In the present study we assessed the responsiveness of a tg mouse tangle model to pharmacologically induced mitochondrial dysfunction and oxidative stress, using the 3-nitropropionic acid (3NP) toxin. The prime neurotoxic mechanism of 3NP, a natural environmental toxin obtained from various plants, is due to its irreversible, covalent binding. Subsequently, 3NP inhibits succinate dehydrogenase (SDH), an enzyme of the citric acid cycle that transfers electrons to the electron transport chain via its complex II function (Huang et al., 2006). It has been reported that 3NP produces selective basal ganglia (striatum) and cortex hippocampal lesions and dystonia in humans (Karanian et al., 2006). Accumulating data indicates that 3NP produce free radicals and consequent disturb glutathione redox cycle (Kumar et al., 2006; Mao et al., 2006), and inactivates Glycogen synthase kinase 3β (GSK3β) (Crespo-Biel et al., 2010; El-Abhar et al., 2018). Injection of this toxin in mice is in use for studying neurodegenerative diseases, particularly the striatum in Huntington’s disease (Kodsi and Swerdlow, 1997), but also in AD (Arias et al., 2002; von Arnim et al., 2005, 2006). Tau tg mice subjected to acute neuronal injury using 3NP showed increased interstitial fluid tau and plasma tau, yet no data regarding the effect of 3NP on brain tau pathology (phosphorylated tau and tangles) was reported (Yanamandra et al., 2017).
We injected the 3NP to our previously generated model for tauopathy, which expresses two severe mutations under the regulation of the original tau promoter [double-mutant (DM) tau transgenic (tg) mice] (Rosenmann et al., 2008). We were interested to see whether the toxin can accelerate the tau pathology in the cortex and in the hippocampus, regions which are directly affected in the tg-taupathy-model (expressing mutant human tau); and whether 3NP can also affect the brain of WT-mice, which express only the endogenous non-mutant mouse tau. We detected that exposure to the complex II inhibitor 3NP lead to the exacerbation of tau pathology in the cortex and hippocampus of DM-tau mice, and to the generation de novo of tau pathology in WT mice, accompanied with alterations in the GSK3β level and phosphorylation state, and also with a microglial response.
Materials and Methods
Animals
We used the (E257T/P301S) human double mutant tau protein (DM-Tau-tg mice) mouse model regulated by the natural-tau-promoter, previously generated and described by us (Rosenmann et al., 2008), further crossed with C57Bl mice for more than 6 generations. Tg offspring were identified by polymerase chain reaction analysis of tail genomic DNA. The non-tg littermates were used as the non-tg mice (WT-mice). The experiments were approved by the Institutional Ethics Committee of The Hebrew University of Jerusalem.
3NP Injection Protocols
We used two different protocols of 3NP injection. (1) Moderate long term 3NP treatment of DM-tau-tg mice: 5 month old DM-tau-tg mice (about 1 month before onset of brain tau-pathology in this model) (n = 4/group) were injected IP with 3NP (Sigma Aldrich Israel) (15 mg/kg) dissolved in saline or with saline only, two times a week for 5 months. (2) Acute short term 3NP treatment of DM-tau-tg mice and WT-mice: 13 month old DM-tau-tg mice (about 7 months following onset of brain tau-pathology in this model) (n = 7/group) and 13 months old WT-mice (n = 4/group) were injected IP with 3NP (15 mg/kg) dissolved in saline or with saline only, in every other day for 1 month. [We used a lower concentration of 3NP than that in use in the 3NP injected HD or MSA models (Stefanova et al., 2005; Chakraborty et al., 2014)].
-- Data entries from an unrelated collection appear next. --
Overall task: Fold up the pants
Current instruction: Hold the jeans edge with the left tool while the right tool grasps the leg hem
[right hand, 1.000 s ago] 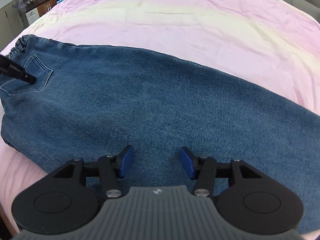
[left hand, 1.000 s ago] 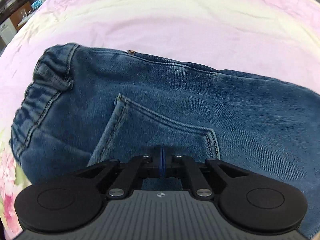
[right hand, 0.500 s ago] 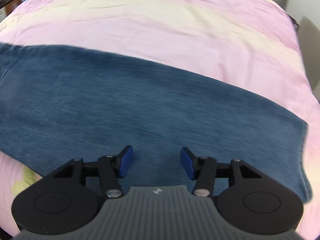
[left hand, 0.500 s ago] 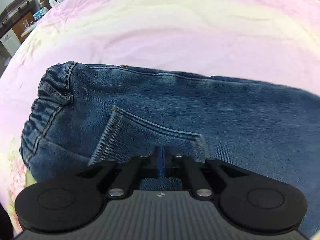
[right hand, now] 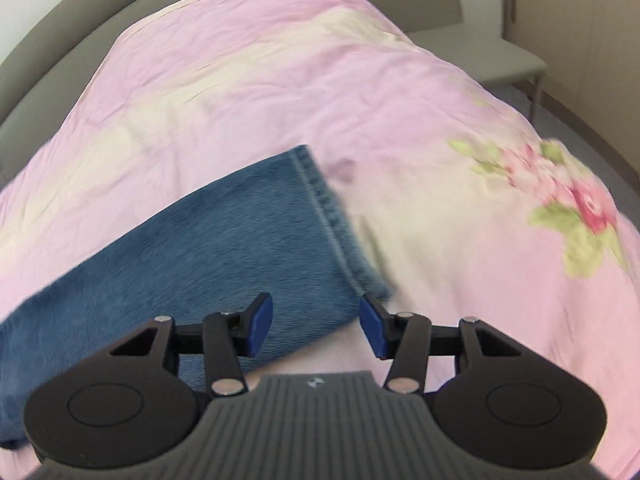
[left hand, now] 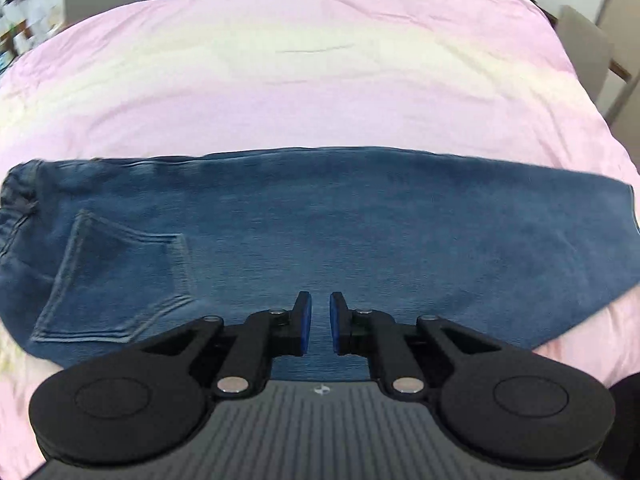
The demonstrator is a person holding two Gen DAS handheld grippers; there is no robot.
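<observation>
The blue denim pants (left hand: 320, 232) lie flat across a pink bedspread, folded lengthwise, waistband at the left and back pocket (left hand: 116, 276) facing up. My left gripper (left hand: 320, 324) hovers over the middle of the pants, its blue pads a small gap apart and empty. In the right wrist view the leg hem (right hand: 332, 220) ends near the middle of the frame. My right gripper (right hand: 316, 324) is open and empty above the near corner of that hem.
The pink and cream bedspread (left hand: 320, 80) covers the whole bed, with a flower print (right hand: 576, 208) at the right. A grey chair (right hand: 480, 52) stands beyond the bed's far right corner. A dark bed frame (right hand: 60, 40) runs along the far edge.
My left gripper has pulled back from the pocket area and opened slightly. My right gripper has swept right along the leg to the hem end, staying open.
</observation>
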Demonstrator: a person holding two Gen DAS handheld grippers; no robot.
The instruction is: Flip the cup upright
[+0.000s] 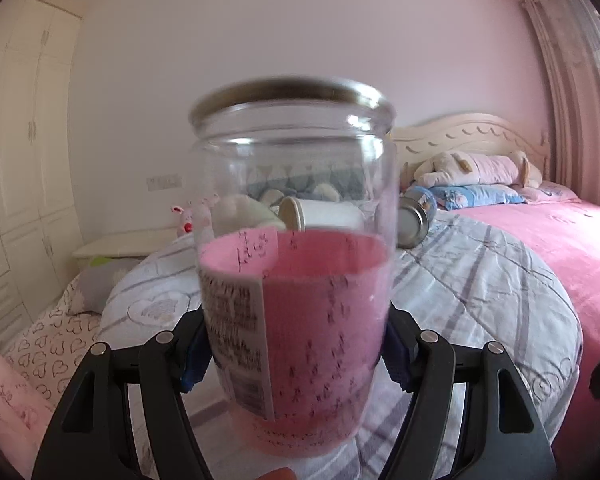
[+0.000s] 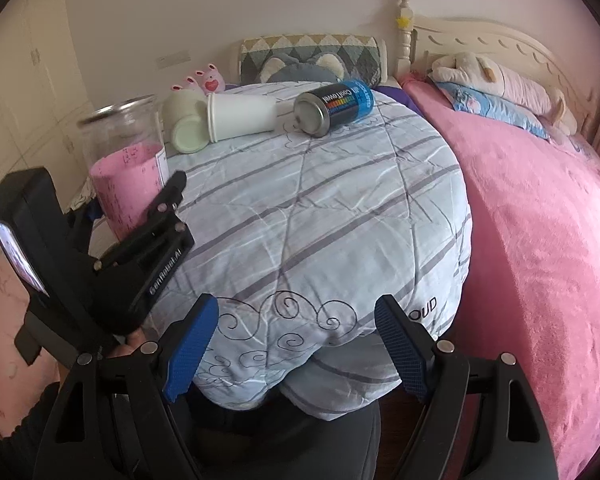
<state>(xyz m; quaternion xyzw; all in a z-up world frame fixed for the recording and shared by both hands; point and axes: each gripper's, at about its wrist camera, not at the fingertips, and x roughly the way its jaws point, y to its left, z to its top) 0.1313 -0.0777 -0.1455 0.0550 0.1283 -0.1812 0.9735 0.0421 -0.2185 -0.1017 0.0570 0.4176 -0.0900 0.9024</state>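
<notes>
My left gripper [image 1: 296,360] is shut on a clear glass jar [image 1: 294,264] with a pink label, held upright with its open mouth up, above the quilt. The jar [image 2: 126,160] and left gripper [image 2: 140,216] also show at the left of the right wrist view. My right gripper [image 2: 296,352] is open and empty over the near edge of the folded striped quilt [image 2: 312,208]. A white paper cup [image 2: 240,117] lies on its side at the quilt's far end, mouth to the left. It also shows behind the jar [image 1: 320,213].
A cream mug [image 2: 184,124] lies on its side left of the paper cup. A blue and black can [image 2: 334,106] lies right of it. A pink blanket [image 2: 540,240] covers the bed to the right, with pillows and plush toys [image 2: 500,76] at the headboard.
</notes>
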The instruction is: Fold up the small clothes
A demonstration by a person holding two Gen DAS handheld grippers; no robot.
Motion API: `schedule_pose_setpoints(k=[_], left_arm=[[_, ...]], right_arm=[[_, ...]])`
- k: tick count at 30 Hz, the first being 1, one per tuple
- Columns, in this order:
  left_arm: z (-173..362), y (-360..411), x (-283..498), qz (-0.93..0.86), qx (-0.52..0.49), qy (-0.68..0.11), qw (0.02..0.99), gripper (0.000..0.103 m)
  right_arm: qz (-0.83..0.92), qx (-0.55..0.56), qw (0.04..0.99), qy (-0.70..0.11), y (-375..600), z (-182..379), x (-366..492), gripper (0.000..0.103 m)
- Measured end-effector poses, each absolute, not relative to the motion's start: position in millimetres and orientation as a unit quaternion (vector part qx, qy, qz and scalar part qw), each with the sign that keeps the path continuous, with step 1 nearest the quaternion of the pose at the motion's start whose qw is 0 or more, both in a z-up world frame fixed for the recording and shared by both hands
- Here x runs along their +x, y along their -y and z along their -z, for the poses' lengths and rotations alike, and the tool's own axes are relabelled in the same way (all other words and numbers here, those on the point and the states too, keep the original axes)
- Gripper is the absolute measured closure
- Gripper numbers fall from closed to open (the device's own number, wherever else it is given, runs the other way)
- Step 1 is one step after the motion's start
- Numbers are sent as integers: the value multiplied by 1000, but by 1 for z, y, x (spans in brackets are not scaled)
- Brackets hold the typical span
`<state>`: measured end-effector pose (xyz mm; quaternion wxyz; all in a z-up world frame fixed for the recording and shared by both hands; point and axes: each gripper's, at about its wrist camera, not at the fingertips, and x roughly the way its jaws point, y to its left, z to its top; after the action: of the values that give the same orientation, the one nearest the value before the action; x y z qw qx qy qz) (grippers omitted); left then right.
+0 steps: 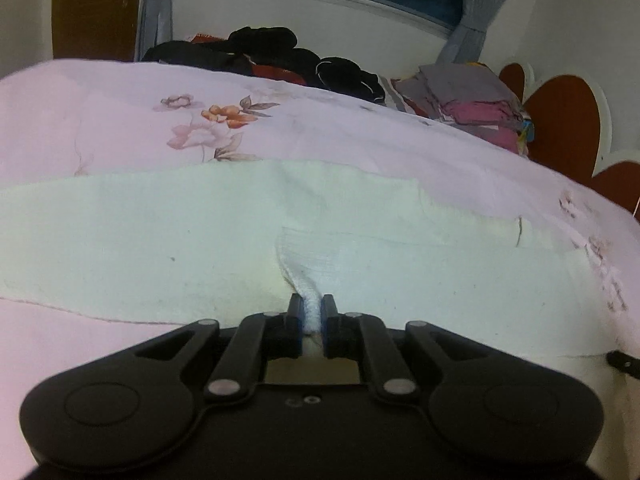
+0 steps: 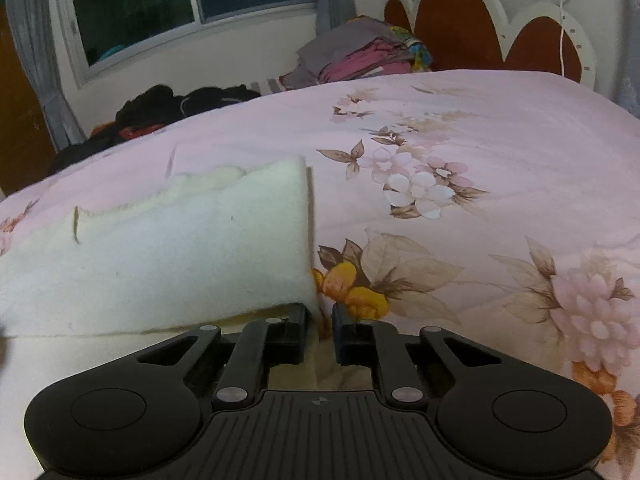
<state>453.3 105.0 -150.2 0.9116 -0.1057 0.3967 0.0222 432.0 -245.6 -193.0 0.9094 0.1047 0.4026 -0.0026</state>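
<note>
A cream-white cloth [image 1: 180,236] lies spread across a pink floral bedspread [image 1: 120,120]. My left gripper [image 1: 312,304] is shut on a pinched ridge of the cloth near its front edge. In the right wrist view the same cloth [image 2: 180,248] lies folded over at the left, its right edge running down to my right gripper [image 2: 319,312]. The right jaws stand a little apart with the cloth's corner between them; I cannot tell whether they grip it.
Dark clothes [image 1: 280,56] are piled at the bed's far side under a window. A stack of grey and pink clothes [image 1: 472,104] sits by the red and white headboard [image 2: 480,28]. Bare floral bedspread [image 2: 480,200] stretches to the right.
</note>
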Motion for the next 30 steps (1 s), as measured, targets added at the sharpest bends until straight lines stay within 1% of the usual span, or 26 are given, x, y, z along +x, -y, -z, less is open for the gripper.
schedule_pose_setpoints(k=[2,3,4,5,6,7,8,9,15,19,20,21,22,23,25,28,30], left_arm=[[143,-108,451,-33,-101,-389,915,75],[136,-109,448,-40,-97,-380,919,73],[129,-109,443,-44,-92,-368,924,70],[124,-108,439,-48,-88,-358,928,65],[120,-107,437,-48,-87,-349,932,62],[117,-105,435,-42,-86,-345,934,57],[114,-100,436,-34,-85,-345,934,55],[114,-96,439,-26,-83,-346,934,55],[134,-75,459,-15,-69,-366,928,55],[152,-75,469,-20,-58,-389,919,54],[154,-74,468,-21,-53,-388,920,53],[155,-73,469,-22,-48,-387,920,53],[156,-73,469,-21,-46,-389,920,51],[155,-73,469,-21,-46,-389,920,50],[155,-73,469,-21,-47,-390,919,48],[151,-71,468,-23,-44,-398,916,48],[142,-71,464,-23,-46,-400,915,41]], right_arm=[[-2,105,911,-399,250,183,423,90],[-5,108,913,-393,253,178,418,90],[-6,112,916,-385,255,172,414,89],[-8,113,920,-375,256,165,414,83],[-8,112,922,-370,257,162,416,78],[-9,112,924,-366,257,160,423,64],[-9,113,924,-366,257,161,432,53],[-9,117,923,-365,257,162,440,53],[-11,142,907,-397,253,190,503,53],[-13,154,903,-400,251,201,531,54],[-17,157,902,-401,250,202,535,71],[-21,160,902,-401,251,203,538,83],[-19,152,904,-399,249,201,539,88],[-14,132,909,-395,246,202,539,90],[6,93,919,-384,244,207,536,90],[20,88,918,-386,245,205,536,89],[18,86,921,-379,242,196,529,89]])
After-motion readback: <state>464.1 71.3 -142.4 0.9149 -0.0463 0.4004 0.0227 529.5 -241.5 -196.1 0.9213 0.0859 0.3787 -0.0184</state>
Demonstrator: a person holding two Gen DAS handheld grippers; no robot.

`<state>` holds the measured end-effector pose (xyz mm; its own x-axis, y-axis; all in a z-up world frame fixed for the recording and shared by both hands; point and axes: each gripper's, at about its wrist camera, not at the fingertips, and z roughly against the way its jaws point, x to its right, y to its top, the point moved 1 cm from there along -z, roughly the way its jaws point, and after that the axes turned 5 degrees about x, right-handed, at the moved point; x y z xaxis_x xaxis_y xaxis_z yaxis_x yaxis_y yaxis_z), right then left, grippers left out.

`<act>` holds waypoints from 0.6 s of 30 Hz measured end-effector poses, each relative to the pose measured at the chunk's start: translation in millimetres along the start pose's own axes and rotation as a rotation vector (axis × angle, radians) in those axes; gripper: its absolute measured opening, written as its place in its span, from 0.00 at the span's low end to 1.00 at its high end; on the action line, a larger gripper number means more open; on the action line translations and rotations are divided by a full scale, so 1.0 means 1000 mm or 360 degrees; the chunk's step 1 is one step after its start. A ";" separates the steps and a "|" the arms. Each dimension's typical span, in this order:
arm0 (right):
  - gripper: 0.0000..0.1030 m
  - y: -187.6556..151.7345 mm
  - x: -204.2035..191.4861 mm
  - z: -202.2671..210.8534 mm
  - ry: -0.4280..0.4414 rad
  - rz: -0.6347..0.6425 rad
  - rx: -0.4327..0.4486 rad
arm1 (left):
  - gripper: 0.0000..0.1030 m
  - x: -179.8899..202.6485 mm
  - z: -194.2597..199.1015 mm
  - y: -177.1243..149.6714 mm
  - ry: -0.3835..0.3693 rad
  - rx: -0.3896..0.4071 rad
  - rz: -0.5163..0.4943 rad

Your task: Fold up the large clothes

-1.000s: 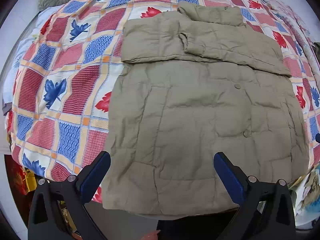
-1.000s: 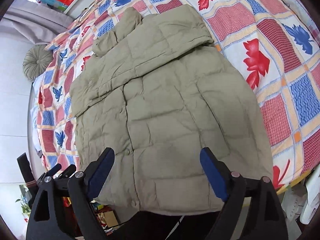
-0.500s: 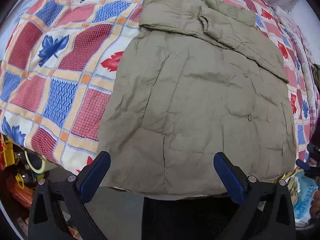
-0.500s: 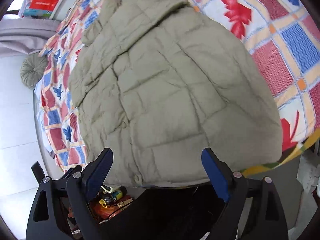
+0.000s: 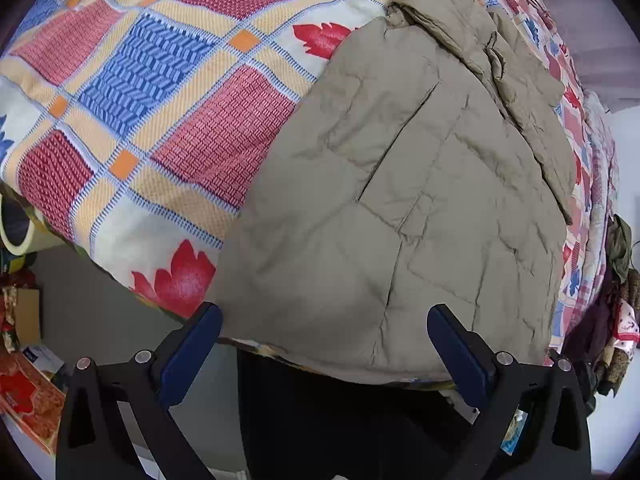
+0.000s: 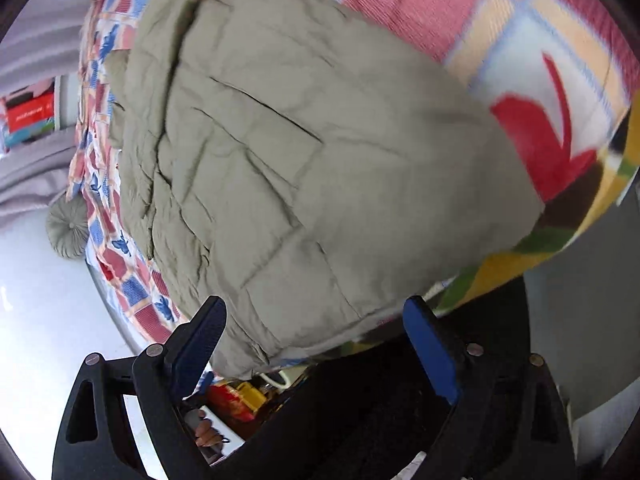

Neuropathological Examinations
Tissue Collection
Animals were sacrificed at the end of each experiment under deep anesthesia and were rapidly transcardially perfused with PBS, followed by 4% paraformaldehyde in PBS (pH 7.2, ice cold). Brains were quickly removed and post-fixed for 20 h in the same fixative and embedded in paraffin. Histological staining and immunohistochemistry were performed on 6 μm serial brain sections.
Histology and Immunohistochemistry (IHC)
Paraffin embedded sections were silver-impregnated by the Gallyas-silver method that stains tangles and nerve cell processes fine fibrils containing the abnormal tau protein in AD and tauopathies (Gallyas, 1971). Detection of NFTs was also performed by IHC using the AT8 and AT180 mouse monoclonal Abs (Innogenetics, Ghent, Belgium), which recognize tau phosphorylated at 202/205 and 231, respectively, epitopes characteristic to tau-pathology in AD/tauopathies, as well as in our DM-Tau-tg mice used in this study, as previously described in detail (Rosenmann et al., 2008). Exposure of total Tau protein was accomplished with a rabbit monoclonal to Tau (EPR22524-95, Abcam). Microglial cells were immune-stained with the Iba1 Ab (WAKO, Chemicals United States). GSK-3β was immune-stained with anti-GSK3β (phospho S9, Abcam) [GSK3β (S9)] and anti-GSK3β (phospho Y216, Abcam) [GSK3β (Y216)] rabbit polyclonal Abs, as well as with anti-GSK3β (3D10) mouse monoclonal Ab for total GSK3β. Briefly, paraffin sections were deparaffinized and hydrated in xylene and alcohol solutions, and antigen retrieval was performed with citrate buffer pH 6 or with EDTA pH 8.5 in a steamer device (Braun, Kronbrg/Taunus, Germany) for 60 min. Endogenous peroxidase was blocked with 0.3% H2O2 in methanol and was followed by incubation in the appropriate blocking buffer (10% Fetal Bovine Serum in TBS) for 30 min. Sections were incubated overnight at 4°C with the primary Abs AT8, AT180, IBA 1, GSK3β (S9), GSK3β (Y216) and GSK3β (3D10). Immunostaining was visualized using the Mouse-on-Mouse system (Vector Laboratories, Burlingame, CA, United States), secondary antibody goat ant rabbit (Vector), goat anti-mouse (Vector) and then incubated with Avidin – Peroxidase (Sigma). The 3,3′-diaminobenzidinetetrahydrochloride (DAB) (DAKO) was used as chromogen and sections were counterstained with hematoxylin. Finally, sections were dehydrated in graded ethanol and covered with Entellan.
In order to identify the phenotype of microglia M1/M2-double immunofluorescence was performed as previously described (Lourbopoulos et al., 2011). In order to identify the presence of GSKβ in the neurons (NeuN, Millipore) double immunofluoerescent was performed, for GSKβ (S9)/NeuN. Goat anti-mouse IgG 555 (Biotium, CF 555) and chicken anti-rabbit IgG (Biotium, CF 488A), were used as secondary antibodies. Slides were mounted with Dapi (Biotium).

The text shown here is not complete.